Developing a business-enabling HR strategy

Author: Omagbitse Barrow

August 8, 2023
Woman reading chart on wall mounted screen

As organisations reflect on the achievements and challenges of the previous year and plan for the new year, human resources (HR) leaders who are desirous of adding value to their organizations and want to “get a seat at the table” should be crafting a “business-enabling” HR strategy to drive organizational success.

Again, this is an area where most HR professionals struggle. In the last 15 years, I have facilitated corporate strategy sessions where HR executives are asked to speak about their strategic initiatives. In some cases, their responses have been adequate, but in most cases, they have been disappointing—asking for salary increases and better welfare packages alone without articulating how to enable the people assets to create sufficient value for the customers so that the value created can be passed on to employees as higher salaries and welfare packages.

So, I would like to share some ideas from these experiences, supported by empirical studies that can help well-meaning HR leaders and professionals develop and implement business-enabling HR strategies for their organizations. But before I jump into the ideas, I would like to share a basic theory of strategic human resources management to set the context.

Strategic human resources management, as distinct from personnel management, requires HR activities and interventions to achieve both vertical and horizontal fit (Wright & McMahan, 1992). Horizontal fit is about the internal alignment of HR activities with each other: recruitment and selection; training and development; performance management; and compensation and reward. These activities must support and feed into each other, driven by organisational design and competency frameworks that cut across these vertical areas. Is it enough, however, to simply state that we will improve performance management, hire better people, and invest in staff training along the horizontal fit? No, there is much more that is required.

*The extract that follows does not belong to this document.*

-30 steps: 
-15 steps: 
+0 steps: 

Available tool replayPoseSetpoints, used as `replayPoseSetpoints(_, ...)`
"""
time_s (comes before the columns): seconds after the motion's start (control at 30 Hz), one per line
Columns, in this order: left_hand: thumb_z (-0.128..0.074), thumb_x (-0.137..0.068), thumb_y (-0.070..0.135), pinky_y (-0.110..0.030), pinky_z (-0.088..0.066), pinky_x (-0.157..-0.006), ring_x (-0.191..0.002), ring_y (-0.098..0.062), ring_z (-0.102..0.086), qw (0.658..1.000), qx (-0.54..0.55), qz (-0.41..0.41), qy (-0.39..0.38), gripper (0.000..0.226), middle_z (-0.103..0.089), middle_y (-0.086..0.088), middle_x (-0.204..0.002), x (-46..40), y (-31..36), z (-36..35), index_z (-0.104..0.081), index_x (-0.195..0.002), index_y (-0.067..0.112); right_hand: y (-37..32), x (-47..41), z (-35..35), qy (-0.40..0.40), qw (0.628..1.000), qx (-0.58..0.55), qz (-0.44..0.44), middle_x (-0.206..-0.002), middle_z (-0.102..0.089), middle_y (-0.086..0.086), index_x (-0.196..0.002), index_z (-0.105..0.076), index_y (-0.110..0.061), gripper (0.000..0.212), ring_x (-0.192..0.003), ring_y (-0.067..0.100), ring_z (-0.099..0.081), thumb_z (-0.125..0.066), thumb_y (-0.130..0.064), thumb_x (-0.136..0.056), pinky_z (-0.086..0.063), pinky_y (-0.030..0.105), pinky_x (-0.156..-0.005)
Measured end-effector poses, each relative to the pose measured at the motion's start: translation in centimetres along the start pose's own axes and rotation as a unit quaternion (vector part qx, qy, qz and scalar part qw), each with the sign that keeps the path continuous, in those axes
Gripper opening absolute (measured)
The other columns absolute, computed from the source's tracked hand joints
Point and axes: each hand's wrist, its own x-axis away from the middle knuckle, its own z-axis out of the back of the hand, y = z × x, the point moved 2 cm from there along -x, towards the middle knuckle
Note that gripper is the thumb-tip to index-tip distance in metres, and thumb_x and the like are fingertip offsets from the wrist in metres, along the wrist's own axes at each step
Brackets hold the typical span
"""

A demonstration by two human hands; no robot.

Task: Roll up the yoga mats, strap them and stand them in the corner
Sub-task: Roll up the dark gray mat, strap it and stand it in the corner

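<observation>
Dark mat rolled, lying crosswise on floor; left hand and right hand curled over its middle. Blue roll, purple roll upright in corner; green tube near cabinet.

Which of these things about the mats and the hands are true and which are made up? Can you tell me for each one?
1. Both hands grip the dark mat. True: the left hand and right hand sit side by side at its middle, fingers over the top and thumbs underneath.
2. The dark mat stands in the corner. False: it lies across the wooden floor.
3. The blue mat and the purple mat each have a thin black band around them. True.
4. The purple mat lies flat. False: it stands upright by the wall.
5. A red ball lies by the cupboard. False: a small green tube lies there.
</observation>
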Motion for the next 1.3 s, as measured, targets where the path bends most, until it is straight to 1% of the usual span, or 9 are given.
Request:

In addition, there must be vertical alignment: HR initiatives must support the organization’s value chain, which consists of its primary activities like product design and development, production, sales and marketing, and distribution and customer service, as well as its secondary activities like administration, procurement, information technology, and compliance. This is where the HR initiatives from the horizontal fit described above now interact with the various departments in the organization to add value to the primary and secondary activities of the organization and create value. This interaction must be based on a thorough understanding of the strategic priorities of each part of the horizontal scope, deploying the core strategic capabilities of HR, and collaborating with these functions and leaders to co-create an innovative HR strategy that is truly business-enabling and adds value.

The first step in developing a business-enabling HR strategy will be for HR professionals to tap into one of the four strategic HR capabilities of “Strategic Partner” (Ulrich, 1997) to carry out a proper strategic analysis of the organisation, both internally, using tools like SWOT analysis, and also on the macro-level, using tools like PESTEL and Porter’s Five Forces. The strategic analysis, if done properly, will give you similar insights and perspectives that the executives in the primary and secondary departments of the organisation have. This will ensure that before you sit down with your colleagues for a corporate strategy retreat, you are already thinking in the right direction.

Then you need to tap into your knowledge of the various departments and units in your organisation. This would be best achieved if the HR department runs on the HR Business Partner Model (Brockbank and Ulrich, 2009), wherein the HR Business Partner engages actively with the other departments to understand their specific needs and priorities. HR would be in a strong position to develop HR initiatives that support the overall strategic agenda of the organisation and enable functional strategies at the departmental level if the strategic analysis of the organization is combined with a thorough understanding of the priorities of each department.

Another important value that HR can bring to the strategy development process in their organizations is to help functional heads and leaders translate their high-level ambitions—what we call “Big Hairy Audacious Goals”—to tangible and S.M.A.R.T. key performance indicators. As HR professionals, we should be experts in performance management, which is one of the key elements of vertical fit and at the heart of the employee life cycle. Unfortunately, too many HR professionals are not comfortable with developing business KPIs and are not able to support their colleagues in other departments in this regard. This is also related to the HR capability of administrative expertise, where HR professionals should be able to design and implement dashboards and HR metrics to analyze and track data about HR activities, which is very valuable for driving business strategy.

Finally, but not exhaustively, HR professionals can drive business strategy by supporting the organization to manage all the changes that will arise from the new strategy. If strategy is done properly, it should create transformational change in the organization that will require proper change management. This is an area that HR professionals should be experts in based on the HR Champion Model by Dave Ulrich, but again, is an area that HR professionals need to develop.

Overall, for HR to develop and implement a business-enabling strategy, we need to go beyond our typical personnel management thinking and start paying attention to the vertical and horizontal fit that is at the heart of strategic human resources management. In practice, HR professionals need to carry out their own strategic analysis, use HR business partnering to understand business priorities better, develop strategy-aligned KPIs and performance dashboards for the various functional areas, and develop and implement change management plans to support the transformational changes that will arise from strategy.